With approximately 600,000 American college students identifying as being in recovery from substance use disorders, collegiate recovery programs (CRPs) have emerged to provide essential support for this growing population. Despite the increasing recognition of these students’ needs, empirical literature on CRPs remains limited. While existing research has identified recovery capital and self-compassion as important factors influencing recovery outcomes, one area that has received insufficient attention is the role of language and stigma in collegiate recovery settings. The recovery community has historically employed non-affirming language such as ‘addict’ and ‘junkie’ when referring to individuals with substance use histories, potentially contributing to stigma and limiting recovery capital for students. However, little empirical literature examines how language preferences relate to recovery-relevant outcomes such as stigma, self-compassion, and recovery capital among collegiate recovery students. Therefore, the present study aimed to investigate the relationship between language preferences, stigma, recovery capital, and self-compassion among students participating in CRPs. 

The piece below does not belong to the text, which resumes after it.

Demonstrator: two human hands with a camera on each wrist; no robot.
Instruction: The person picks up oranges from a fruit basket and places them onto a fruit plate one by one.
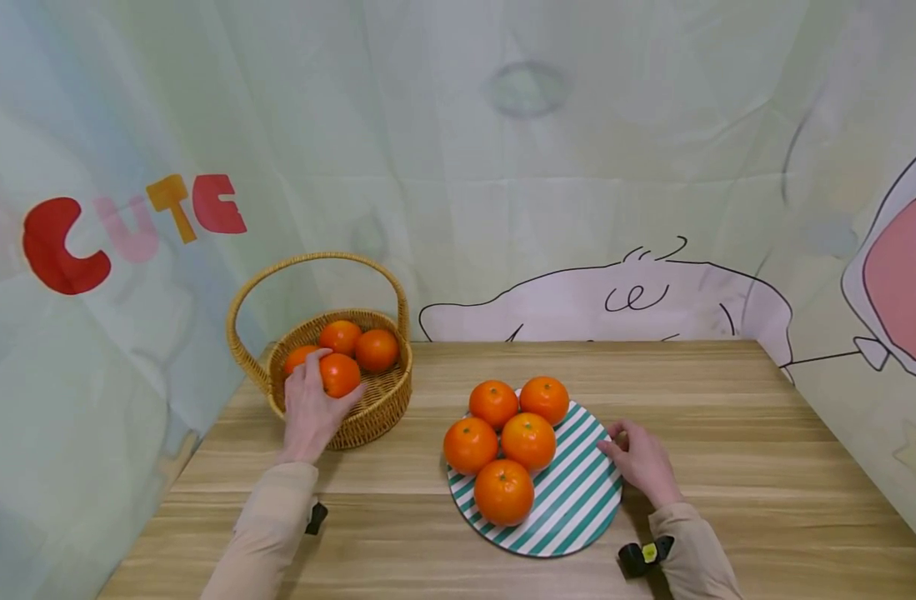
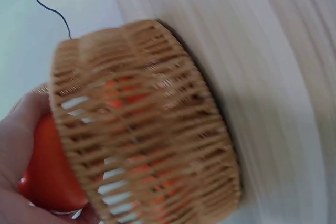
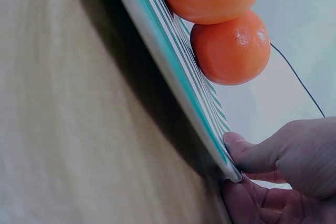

The study utilized a web-based survey to collect data from students participating in collegiate recovery programs (CRPs) across the United States from May through July 2022. Inclusion criteria required participants to be 18 years or older, identify as being in recovery from a substance use disorder, be enrolled in a U.S. college or university, and be part of a collegiate recovery community. The final sample consisted of 59 participants after removing those who did not complete any study measures (n = 25). The survey included sociodemographic questions (gender, race/ethnicity, age, time in recovery, recovery pathway) and four standardized measures: an 11-item comfort with language scale assessing comfort with non-affirming language terms, the Brief Assessment of Recovery Capital (BARC), the Self-Compassion Scale Short Form (SCS-SF), and the Substance Use Stigma Mechanism Scale (SU-SMS) measuring enacted, anticipated, and internalized stigma. Data were analyzed using descriptive statistics to characterize the sample, Pearson correlations to examine relationships between language preferences and recovery-related outcomes, and independent t-tests to assess group differences based on sociodemographic characteristics.  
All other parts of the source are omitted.